Dr. Dolly Das

Dr. Dolly Das

Assistant Professor

Profile Summary

Dr. Dolly Das is an Assistant Professor in the Data Science Cluster at the School of Computer Science, UPES, Dehradun.

She holds a Ph.D. from the National Institute of Technology Silchar, where her research focused on developing deep learning-based systems using medical imaging, particularly chest X-ray images, for early detection of COVID-19.

Her expertise spans Machine Learning, Deep Learning, Medical Image Processing, and Adversarial Networks, with a strong focus on advancing healthcare diagnostics through intelligent computational techniques.

Work Experience

Dr. Dolly Das worked as a Software Engineer at Brahmaputra Innovations Private Limited, Guwahati, in 2017.

She has served as an Assistant Professor at Dibrugarh University and Bennett University, and as an Online Educator and Project Trainer at NIELIT, MeitY, Government of India.

Since June 2025, she has been serving as an Assistant Professor at UPES, contributing to teaching, research, and academic development.

Education

Ph.D., National Institute of Technology Silchar.

Research Interests

Deep Learning, Machine Learning, Medical Image Processing, Adversarial Networks.

Teaching Philosophy

Dr. Dolly Das believes in creating a supportive, inclusive, and engaging learning environment that encourages students to reach their full potential.

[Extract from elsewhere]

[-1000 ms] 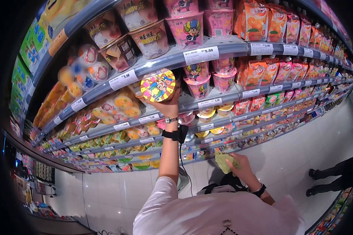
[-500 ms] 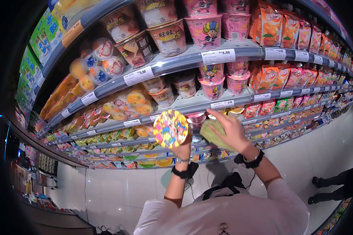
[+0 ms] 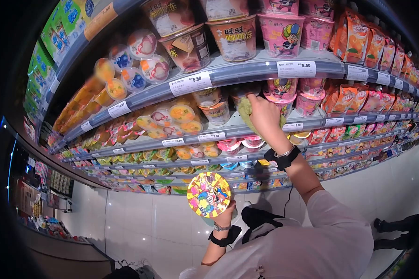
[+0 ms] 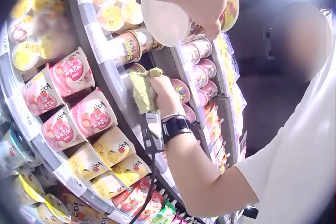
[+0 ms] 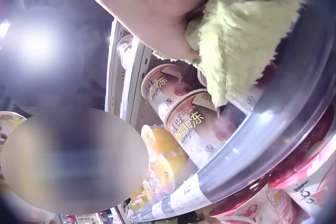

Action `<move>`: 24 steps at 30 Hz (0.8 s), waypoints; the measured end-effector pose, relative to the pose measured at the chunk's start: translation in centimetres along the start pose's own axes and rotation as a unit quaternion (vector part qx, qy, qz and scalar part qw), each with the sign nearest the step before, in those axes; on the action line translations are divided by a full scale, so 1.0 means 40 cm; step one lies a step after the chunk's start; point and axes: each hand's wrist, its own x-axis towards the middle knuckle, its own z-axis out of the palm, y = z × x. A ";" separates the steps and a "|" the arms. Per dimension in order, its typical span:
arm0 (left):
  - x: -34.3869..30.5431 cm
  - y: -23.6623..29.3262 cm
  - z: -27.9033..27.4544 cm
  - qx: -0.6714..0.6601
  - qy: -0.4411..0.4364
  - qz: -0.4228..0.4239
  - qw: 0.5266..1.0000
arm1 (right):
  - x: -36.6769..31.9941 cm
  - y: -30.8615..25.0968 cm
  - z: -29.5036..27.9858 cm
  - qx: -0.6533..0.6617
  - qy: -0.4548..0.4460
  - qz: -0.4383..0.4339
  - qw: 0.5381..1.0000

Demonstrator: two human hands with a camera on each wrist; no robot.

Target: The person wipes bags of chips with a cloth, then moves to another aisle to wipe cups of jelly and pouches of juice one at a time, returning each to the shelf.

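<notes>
My left hand (image 3: pixel 226 215) holds a round tub (image 3: pixel 209 195) low in front of the shelves, its yellow patterned lid facing the head camera. In the left wrist view that hand (image 4: pixel 189 6) grips the tub's pale side (image 4: pixel 167 22). My right hand (image 3: pixel 265 118) grips a fuzzy green cloth (image 3: pixel 246 113) at the second shelf, between brown tubs (image 3: pixel 216 113) and pink tubs (image 3: pixel 308 103). The right wrist view shows the cloth (image 5: pixel 244 35) under the hand (image 5: pixel 152 11), over the shelf edge beside brown tubs (image 5: pixel 197 124).
Price labels (image 3: pixel 190 83) line the shelf edges (image 3: pixel 246 69). Above stand larger brown tubs (image 3: pixel 233 39) and pink tubs (image 3: pixel 280 36); orange pouches (image 3: pixel 353 39) are at right. Lower shelves hold more cups. Another person's legs (image 3: pixel 400 223) are on the tiled floor (image 3: pixel 144 218) at right.
My left hand has brought the tub down from the shelf, away from the other tubs. My right hand has moved up with the cloth from low down to the second shelf.
</notes>
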 end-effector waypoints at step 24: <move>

She integrates practical knowledge with critical thinking, enabling students to apply theoretical concepts to real-world challenges.

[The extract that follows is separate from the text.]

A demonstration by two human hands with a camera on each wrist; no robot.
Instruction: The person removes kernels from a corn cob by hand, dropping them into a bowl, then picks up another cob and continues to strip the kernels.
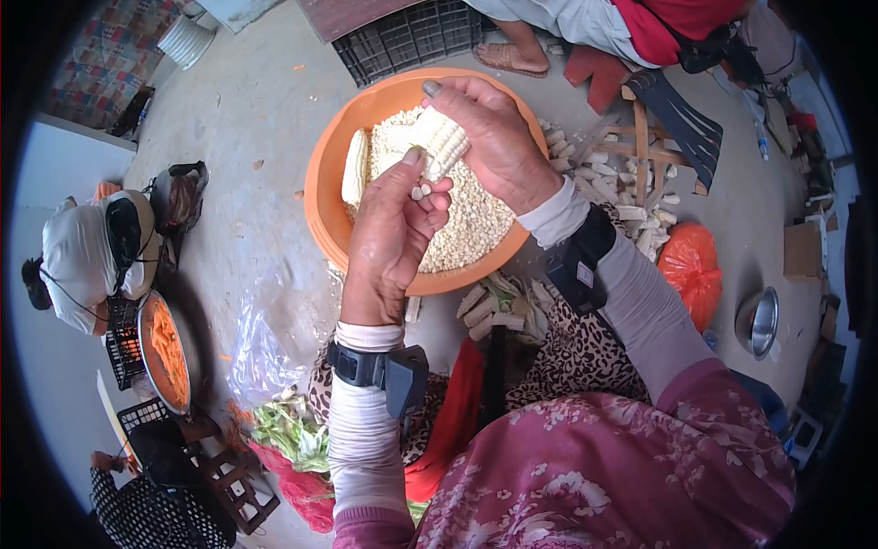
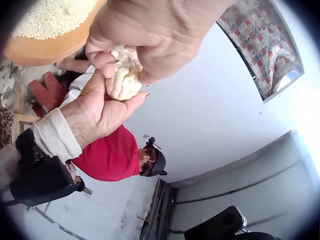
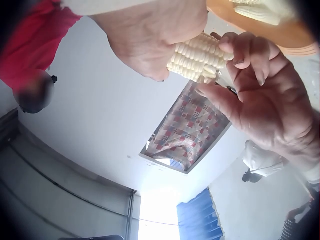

Her teaching approach emphasizes hands-on learning, case studies, project-based methods, and active classroom participation.

Courses Taught

Advanced Database Management System, Programming with C, Problem Solving, Cloud Computing, System Software, Information Technology, Multimedia, Software Project Management, Fundamentals of Java.

Awards and Achievements

Details to be updated.

Scholarly Activities

Dr. Dolly Das has an extensive publication record in reputed international journals and conferences in the areas of healthcare AI and machine learning.

Her research includes COVID-19 detection using chest X-ray images, diabetic retinopathy diagnosis, AI-based healthcare systems, and cybersecurity in IoT.

She has published in journals such as International Journal of Imaging Systems and Technology and Multimedia Tools and Applications, and has presented at IEEE conferences including CONIT, INCET, ASIANCON, and ICCCS.